[Webinar] Kafka + Disaster Recovery: Are You Ready? | Register Now

Advanced Testing Techniques for Spring for Apache Kafka

Written By

Asynchronous boundaries.

Frameworks.

Configuring frameworks.

Apache Kafka®.

All of these share one thing in common: complexity in testing. Now imagine them combined—it gets much harder.

This is the final blog post in a three-part series that describes techniques for shortening the test feedback cycle with infrastructure on demand in your integration tests and using Spring Kafka in a “vertically” scaled way to showcase this process.

If you’d like to check out part 1 and part 2 before reading on, feel free to refer to the following:

Why do we need to test? Aren’t we in production?

Almost every engineer has heard the above phrase at least once in their career (or has felt it through the ambient glow of the untested codebase). This post does not delve into all of the reasons why testing is needed, since most are familiar with the concept of the testing pyramid and its utility. However, the following analogy summarizes the key point and should resonate with engineers.

Every codebase is a boxer

When boxers first start off, they train a lot. Before ever stepping into the ring, they practice their jabs, hooks, and uppercuts. They run for miles on end to boost their cardio, and they combine their cardio with technical striking skills in mock setups. They also take on sparring matches at reduced intensity, making sure not to injure themselves or the opponent.

Imagine now that you want to be a boxer too, except you don’t practice your jabs, hooks, and uppercuts, nor run or spar. You claim, “I’ve seen all the ’Rocky’ films and watched a lot of boxing matches on YouTube. I know what to do, so how hard can it be?”

Then, you step into the ring with Floyd Mayweather only to be immediately knocked down and defeated.

Just as boxers must follow the principles of the testing pyramid in order to be successful, codebases should too. Unit tests are essentially jabs, hooks, and uppercuts. Integration tests are like sparring. Performance tests are the cardio, and acceptance tests resemble the coach asking if you’re ready to get into the ring.

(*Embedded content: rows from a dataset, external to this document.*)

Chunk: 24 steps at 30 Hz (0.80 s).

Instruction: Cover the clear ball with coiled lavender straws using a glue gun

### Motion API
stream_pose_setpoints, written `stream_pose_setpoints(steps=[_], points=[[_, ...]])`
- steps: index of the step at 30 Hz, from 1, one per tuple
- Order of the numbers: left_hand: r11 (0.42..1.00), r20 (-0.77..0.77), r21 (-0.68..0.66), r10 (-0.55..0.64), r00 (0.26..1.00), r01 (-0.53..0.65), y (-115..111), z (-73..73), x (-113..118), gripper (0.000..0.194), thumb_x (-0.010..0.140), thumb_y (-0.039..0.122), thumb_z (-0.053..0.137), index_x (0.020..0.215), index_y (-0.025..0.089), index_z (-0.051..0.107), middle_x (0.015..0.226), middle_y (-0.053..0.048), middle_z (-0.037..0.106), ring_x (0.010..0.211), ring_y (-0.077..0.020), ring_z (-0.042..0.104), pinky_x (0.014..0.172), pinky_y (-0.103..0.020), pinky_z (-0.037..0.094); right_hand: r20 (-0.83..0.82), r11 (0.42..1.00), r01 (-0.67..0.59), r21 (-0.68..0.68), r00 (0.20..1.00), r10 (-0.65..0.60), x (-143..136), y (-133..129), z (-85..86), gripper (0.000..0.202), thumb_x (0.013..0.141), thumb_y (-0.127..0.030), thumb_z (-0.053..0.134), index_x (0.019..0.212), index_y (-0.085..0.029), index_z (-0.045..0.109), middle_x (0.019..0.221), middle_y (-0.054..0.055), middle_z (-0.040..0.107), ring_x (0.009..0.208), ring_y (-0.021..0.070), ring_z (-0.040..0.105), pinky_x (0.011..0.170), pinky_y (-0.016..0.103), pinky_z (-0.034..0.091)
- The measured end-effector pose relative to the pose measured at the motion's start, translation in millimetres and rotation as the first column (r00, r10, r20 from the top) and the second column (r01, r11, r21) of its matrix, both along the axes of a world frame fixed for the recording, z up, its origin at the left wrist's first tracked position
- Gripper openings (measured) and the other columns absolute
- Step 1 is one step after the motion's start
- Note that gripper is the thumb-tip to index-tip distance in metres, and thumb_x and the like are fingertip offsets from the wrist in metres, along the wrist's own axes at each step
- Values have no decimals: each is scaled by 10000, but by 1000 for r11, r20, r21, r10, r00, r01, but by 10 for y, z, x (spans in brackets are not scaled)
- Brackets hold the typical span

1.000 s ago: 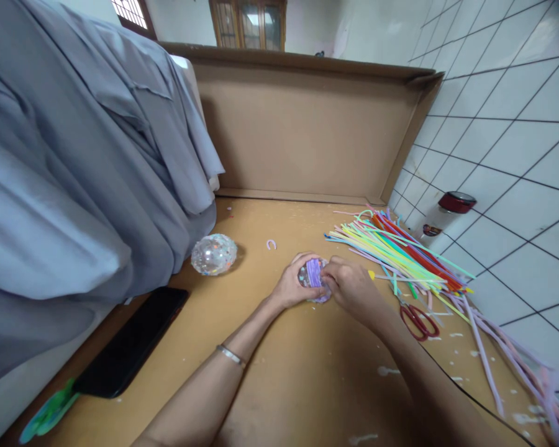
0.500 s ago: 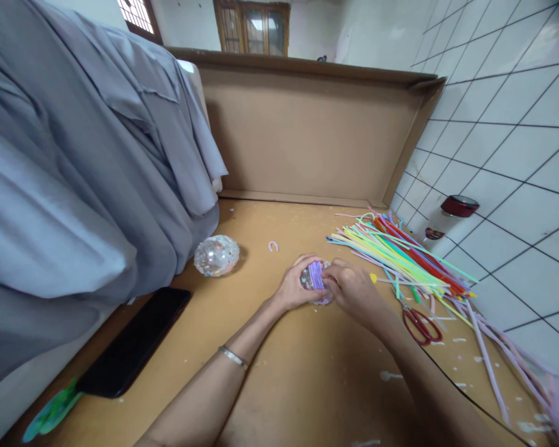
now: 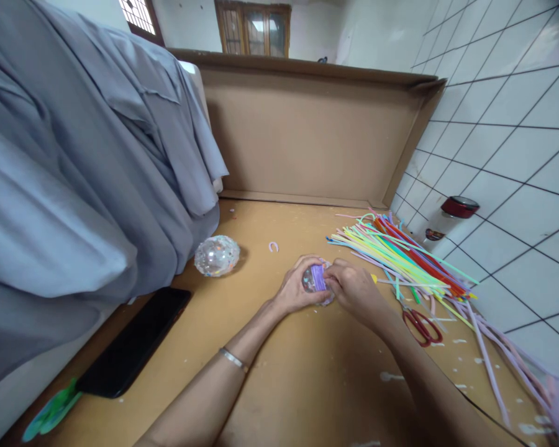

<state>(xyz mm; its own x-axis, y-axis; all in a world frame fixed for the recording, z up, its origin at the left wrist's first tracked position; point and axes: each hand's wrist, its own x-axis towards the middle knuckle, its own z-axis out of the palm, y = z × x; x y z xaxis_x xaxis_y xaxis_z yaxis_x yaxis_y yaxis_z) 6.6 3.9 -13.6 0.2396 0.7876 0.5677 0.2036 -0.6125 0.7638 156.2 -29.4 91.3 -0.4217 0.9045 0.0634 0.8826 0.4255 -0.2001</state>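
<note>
Purple strips [image 3: 317,277] already band part of the clear speckled ball [image 3: 309,280] that the left hand [image 3: 294,289] grasps over the table [image 3: 307,372], the right hand [image 3: 354,290] bunched at their edge, its hold unclear, while bare surface shows alongside and another ball [image 3: 217,256] stands unbanded.

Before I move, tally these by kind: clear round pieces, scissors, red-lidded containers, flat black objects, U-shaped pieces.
Clear round pieces: 2 (one on the table, one in the left hand)
Scissors: 1
Red-lidded container: 1
Flat black object: 1
U-shaped piece: 1
Total: 6
</note>
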Motion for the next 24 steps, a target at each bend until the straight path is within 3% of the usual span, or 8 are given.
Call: stream_pose_setpoints(steps=[14,24], points=[[999,8,33,-36,999,36,16,-31,-16,545,636,397,778,1110,214,581,1251,-119,488,1222,-274,469,1032,-450,391,-9,1000,-14,14,1000,14,10,6,-7,232,841,-113,455,875,-168,678,918,70,645,840,153,581,717,237,367],[991,-209,127,64,976,-38,4,-20,-90,670,629,553,736,1187,220,569,1301,-126,458,1245,-292,454,1046,-437,401,3,1000,20,19,1000,-21,14,22,-13,207,863,-144,469,888,-173,673,949,68,646,875,162,592,742,235,375]])
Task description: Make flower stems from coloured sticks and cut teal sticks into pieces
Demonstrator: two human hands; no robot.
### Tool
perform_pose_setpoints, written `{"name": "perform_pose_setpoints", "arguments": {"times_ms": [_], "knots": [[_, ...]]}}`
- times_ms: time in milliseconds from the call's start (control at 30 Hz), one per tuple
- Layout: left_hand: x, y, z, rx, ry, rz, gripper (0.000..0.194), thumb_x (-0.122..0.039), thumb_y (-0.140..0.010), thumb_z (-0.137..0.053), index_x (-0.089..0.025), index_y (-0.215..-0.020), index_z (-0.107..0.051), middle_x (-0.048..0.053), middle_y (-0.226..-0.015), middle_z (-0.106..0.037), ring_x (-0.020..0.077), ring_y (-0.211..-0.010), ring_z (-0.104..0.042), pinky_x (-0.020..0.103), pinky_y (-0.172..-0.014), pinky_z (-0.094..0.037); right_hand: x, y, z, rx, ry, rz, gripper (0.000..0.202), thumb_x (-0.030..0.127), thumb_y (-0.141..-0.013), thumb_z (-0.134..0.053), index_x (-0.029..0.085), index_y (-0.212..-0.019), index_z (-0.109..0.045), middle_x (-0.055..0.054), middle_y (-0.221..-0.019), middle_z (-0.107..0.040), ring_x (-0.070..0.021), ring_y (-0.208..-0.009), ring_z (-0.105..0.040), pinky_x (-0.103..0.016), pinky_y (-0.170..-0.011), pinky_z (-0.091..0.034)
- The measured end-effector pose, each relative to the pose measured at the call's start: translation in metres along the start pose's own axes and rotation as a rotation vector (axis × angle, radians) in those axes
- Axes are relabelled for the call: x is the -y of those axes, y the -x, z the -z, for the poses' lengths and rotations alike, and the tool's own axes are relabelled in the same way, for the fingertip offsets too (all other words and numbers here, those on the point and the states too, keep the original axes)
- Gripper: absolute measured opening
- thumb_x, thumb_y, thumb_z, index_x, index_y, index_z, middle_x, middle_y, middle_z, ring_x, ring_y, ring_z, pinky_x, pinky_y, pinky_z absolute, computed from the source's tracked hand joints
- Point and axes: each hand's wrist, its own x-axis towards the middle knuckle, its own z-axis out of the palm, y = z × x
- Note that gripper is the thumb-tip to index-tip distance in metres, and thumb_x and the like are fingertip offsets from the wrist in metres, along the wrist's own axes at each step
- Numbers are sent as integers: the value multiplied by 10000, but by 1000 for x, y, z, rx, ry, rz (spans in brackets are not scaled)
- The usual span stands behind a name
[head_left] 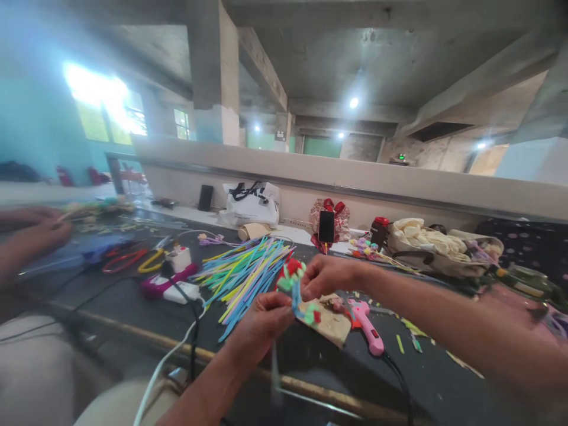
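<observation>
Fingers closed, my left hand (268, 316) pinches the lower part of a small pipe-cleaner flower piece (296, 299), blue in the stem with red and green blooms. My right hand (326, 278) is closed at its upper part, by the green petals; the fingertips are partly hidden. Under both hands lies a tan cardboard piece (337, 328). Just right of it rests a pink hot glue gun (369, 331), its black cord running off the table's front. A spread bundle of coloured pipe cleaners (255, 278) lies left of my hands.
On the left are a purple-and-white power strip (175, 287), yellow-handled pliers (151, 261) and a co-worker's hand (35, 234). Along the back stand a white bag (252, 204), a phone (326, 226) and a cloth-filled bag (437, 248). Scraps (412, 334) lie at right.
</observation>
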Motion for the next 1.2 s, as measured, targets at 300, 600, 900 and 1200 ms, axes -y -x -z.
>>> {"name": "perform_pose_setpoints", "arguments": {"times_ms": [300,600,900,1200], "knots": [[6,-18,0,-249,178,-45,232,-238,-496,-732,-145,-624,-562,-120,-355,-325,-9,-304,-214,125,-315,-125,-44,0,-60,-676,-399,230,127,240,-582,-643,123,-555,-603,81,-379,-385,-14,-349,-210,-173,-348,-110],[0,-16,4,-201,73,-46,199,-282,-557,-697,-126,-663,-632,-70,-372,-483,27,-321,-396,141,-352,-300,-47,-23,-75,-759,-559,258,210,323,-547,-665,132,-557,-580,98,-371,-310,-21,-345,-178,-184,-348,-118],[1,-18,4,-344,92,-117,202,-221,-474,-733,-158,-596,-585,-75,-427,-546,40,-358,-449,144,-372,-317,-48,-15,-77,-834,231,385,300,258,-742,-485,163,-458,-456,43,-473,-385,-84,-477,-364,-206,-466,-237],[4,-20,8,-354,118,-153,188,-206,-487,-718,-150,-570,-559,-93,-409,-504,15,-320,-386,138,-357,-281,-52,-23,-82,-836,738,439,267,182,-791,-413,177,-538,-495,10,-544,-486,-103,-536,-442,-207,-511,-261]]}}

You must treat your codebases as if they were boxers. To play off a well-known quote by former world heavyweight boxing champion Mike Tyson, “Everybody has a plan until they deploy to production.”

Testing Spring Kafka and transient errors

The following testing scenario builds off the generic processor that was built in the previous post, which converted Protobuf events to JSON to send to a reporting system. Oftentimes in an environment, the downstream APIs you call may be temporarily unavailable (e.g., network overwhelmed) and usually results in some class of a 500 HTTP error, like a 503 Service Unavailable.

How do you go about configuring Spring Kafka to handle these transient errors and retry sending events to your reporting system? This is where the concept of a container error handler that the framework provides comes into play.

In the generic processor example, the record mode is used for the KafkaListener, which provides one Kafka record at a time to your method. The error handlers separate based on if your listener is configured in record or batch mode (batch mode sends a collection of records at once to the method).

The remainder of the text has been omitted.